Fun side quest: Looks at Lex and Flex (spoiler alert: they let you create a lexical analyzer by letting you define your regular expressions for different parts of your language.


The common problem category that all above examples have is a problem of pattern matching. You define a pattern, something like this:

\d{3}-\d{3}-\d{4}

and then you take a string "224-607-4296" and check if it matches against the pattern you described.


TLDR:

The regex interpreter takes your regex definition and constructs an Automata from it. An Automata is a model of states and transitions, where the transitions help you move from state A to state B given an input (or no input in what is called an epsilon transition). Think of it like a state machine that is dynamically constructed based on your input. We then iterate over you candidate string and model each character transitioning over the states. At the end of the input and when we have run out of state transitions we check if we happened to land on an accepting state (a state symbolizing the end of a valid input).



Now if you read the TLDR and you know a bit about automatas and interpreters on automatas you would want to throw a punch at me, for skipping over too much. Well don't get excited I don't know enough Automata theory to sit and write a paper on it, but I do know just enough to help make you see how regular expressions depend on Automatas and run them to tell you whether or your javascript function should show your user an error for their username with an emoji in the middle lol.


We don't need to be an expert but we do need to have an understanding of the following concepts to understand how regular expressions work:


  • Automata
  • Deterministic Finite Automata
  • Non-deterministic Finite Automata



Automata:

Specific kind of state machine used to model a computation wiht states, and transitions.


Deterministic Finite Automata:

An Automata where every state given an input will only have one state it can transition into next. So if we are state0, there can only be on transition if we see a symbol "a" to state1, we cannot have any other transitions from state0 given the single transition.

The finite stands for "A finite set of states with transitions based on input symbols".


Non-Deterministic Finite Automata:

An Automata that confirms to the same concept of finiteness we described above, but given a symbol a state may or may not have multiple transitions.



Language Definition:

- Literal: any symbol that is not already a reserverd character is treated as a literal.

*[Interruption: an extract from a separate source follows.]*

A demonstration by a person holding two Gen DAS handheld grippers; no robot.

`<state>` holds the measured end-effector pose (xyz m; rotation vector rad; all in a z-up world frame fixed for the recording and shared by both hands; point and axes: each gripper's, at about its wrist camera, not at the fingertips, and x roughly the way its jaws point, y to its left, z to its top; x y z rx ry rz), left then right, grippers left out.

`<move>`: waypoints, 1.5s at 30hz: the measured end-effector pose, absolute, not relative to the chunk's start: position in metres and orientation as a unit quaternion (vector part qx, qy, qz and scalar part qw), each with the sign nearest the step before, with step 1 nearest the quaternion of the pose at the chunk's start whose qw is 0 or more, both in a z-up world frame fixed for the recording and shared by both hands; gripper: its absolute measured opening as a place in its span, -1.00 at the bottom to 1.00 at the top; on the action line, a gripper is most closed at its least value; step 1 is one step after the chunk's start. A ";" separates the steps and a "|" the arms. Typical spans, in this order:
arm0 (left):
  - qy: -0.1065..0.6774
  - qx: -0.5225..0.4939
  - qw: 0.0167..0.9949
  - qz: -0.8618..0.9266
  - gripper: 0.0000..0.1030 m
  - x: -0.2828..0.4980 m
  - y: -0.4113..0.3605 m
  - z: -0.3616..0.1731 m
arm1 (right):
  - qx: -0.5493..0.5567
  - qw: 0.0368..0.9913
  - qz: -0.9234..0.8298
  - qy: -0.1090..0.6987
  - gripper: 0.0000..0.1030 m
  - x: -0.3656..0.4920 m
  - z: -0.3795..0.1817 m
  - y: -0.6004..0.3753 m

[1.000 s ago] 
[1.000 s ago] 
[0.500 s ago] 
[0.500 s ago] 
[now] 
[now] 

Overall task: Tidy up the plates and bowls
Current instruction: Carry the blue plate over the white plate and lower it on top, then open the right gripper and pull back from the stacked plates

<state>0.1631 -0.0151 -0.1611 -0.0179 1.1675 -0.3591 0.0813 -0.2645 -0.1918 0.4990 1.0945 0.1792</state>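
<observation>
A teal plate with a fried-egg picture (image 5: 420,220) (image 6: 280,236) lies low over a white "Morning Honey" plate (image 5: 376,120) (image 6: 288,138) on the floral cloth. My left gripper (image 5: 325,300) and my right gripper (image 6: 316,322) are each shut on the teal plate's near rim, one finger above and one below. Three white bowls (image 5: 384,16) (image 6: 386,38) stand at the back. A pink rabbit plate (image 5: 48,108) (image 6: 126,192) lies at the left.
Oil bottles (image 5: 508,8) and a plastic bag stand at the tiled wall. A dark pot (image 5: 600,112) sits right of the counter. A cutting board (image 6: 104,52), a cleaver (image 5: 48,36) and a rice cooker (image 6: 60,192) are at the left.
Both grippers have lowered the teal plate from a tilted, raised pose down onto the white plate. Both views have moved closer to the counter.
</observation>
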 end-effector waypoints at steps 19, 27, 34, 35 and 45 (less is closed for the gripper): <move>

Example 'a', 'c', 'p'. A language such as "c" matches a string that is the exact character as the literal 'c'.

- Concatenation "+": This operator is used to express combining literals or "sub-expressions" sequentially. For example "c+a+t" is a concatenation of the literals 'c', 'a', 't', and it matches a string that has the characters c,a,t all together sequentially -> cat.

- Alternator "|": This one is a logical "or" on two subexpressions or literals. for example the expression "a|b" will match any string that is either a single character "a" or a single character "b". We can also use Alternators on subexpressions.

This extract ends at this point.